The shorter sole of the old Record (and its Stanley cousins) means that it can create smaller radius curves. This is very helpful when smoothing the concave curve of the back slats on this chair. You could buy a round bottomed spokeshave but it’s another tool to sharpen and store and they are a bit trickier to use. Old (and new) wooden spokeshaves are limited by the size of their irons. Many have longer soles than the 151 and the length is behind the edge.

Bevel gauge

A long blade is essential

One is essential. A second is not a luxury. If you don’t have one already my recommendation is the 10″ Stanley No. 18. It locks with a screw from the bottom that runs through the stock and so sits flat either way around. It also locks solidly. They come in different lengths. For the purposes of chair making get the longest you can find.

Scrapers

20 minutes vs £7.50

To get the posts and stretchers close to round without a lathe a dedicated scraper is an excellent tool. You can buy ‘chair devils’ but it seems like such an extravagance that I never have. For under a tenner you can get a pair of precisely sized spindle scrapers. It’s hard to argue with the price but if you do get them make sure that you grind the corners off or a moment’s inattention will leave you with deep scars in your work. If you have a grinder and a bit of old saw plate or a spare cabinet scraper you can roll your own and get a much more convenient tool. I put a 5/8″ curve on one side and 1 3/8″ on the other flaring out to take a wider piece.

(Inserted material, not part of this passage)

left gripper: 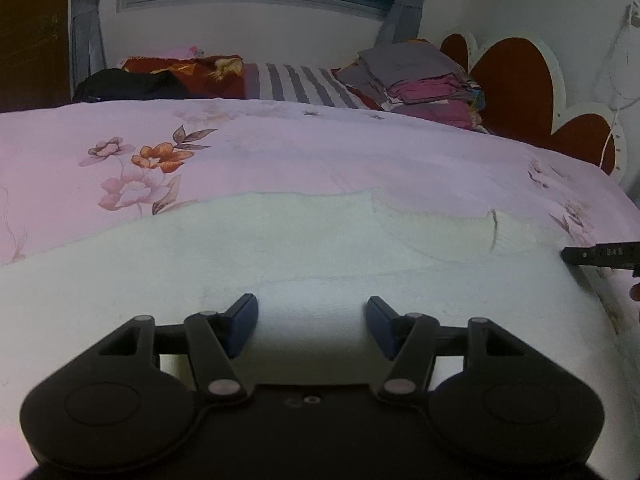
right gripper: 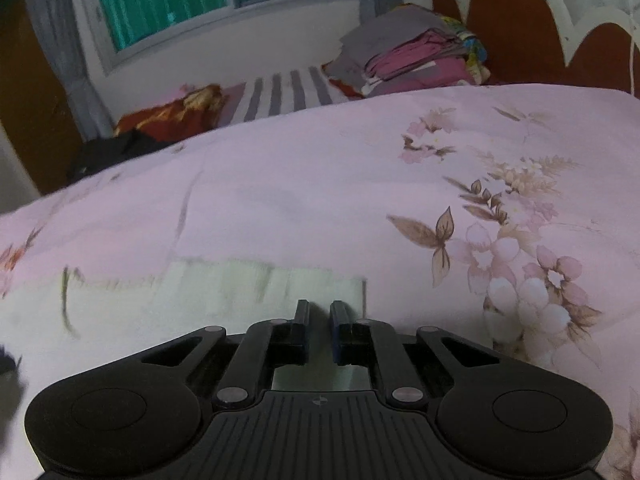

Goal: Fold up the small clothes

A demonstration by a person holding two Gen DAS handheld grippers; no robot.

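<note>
White knit garment lies spread flat on the floral bed cover, laid out for folding. Left gripper hovers over its near part, jaws open, gripping nothing. Right gripper sits at the garment's edge (view blurred), jaws nearly closed; whether they pinch fabric cannot be told. No containers visible.

White garment: near edge hidden under left gripper body, left side cut by frame. Right gripper: garment edge at fingertips motion-blurred, grip unclear. Dark object at right frame edge cut off, printed marking unreadable.
</note>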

Not an HSE approved technique?

Steaming

It looks so tame until you fill it up and plug it in.

I’ve used a steam iron, an electric kettle with the switch taped down and several combinations of camping stoves and pans to generate steam but the easiest and safest solution is a wallpaper steamer. At about £40 you might think this is a luxury and I wouldn’t argue but if you don’t already have the makings of a jury-rigged death trap and are planning to buy something this is your best bet. You can still do yourself an enormous amount of damage but you can do it continuously and reliably from a handy flexible hose.

Chair parts cooked to perfection.

To multiply the risk of scalding injuries you can forego the traditional steam box and heat your back posts and slats in a plastic bag. This is a technique used by boat builders to steam planks in place and scales down well for the occasional chair maker. Once you catch the chair making bug you’ll quickly decide to build a box but a thin steam-filled sack of seething heat will cut out one obstacle to bending timber.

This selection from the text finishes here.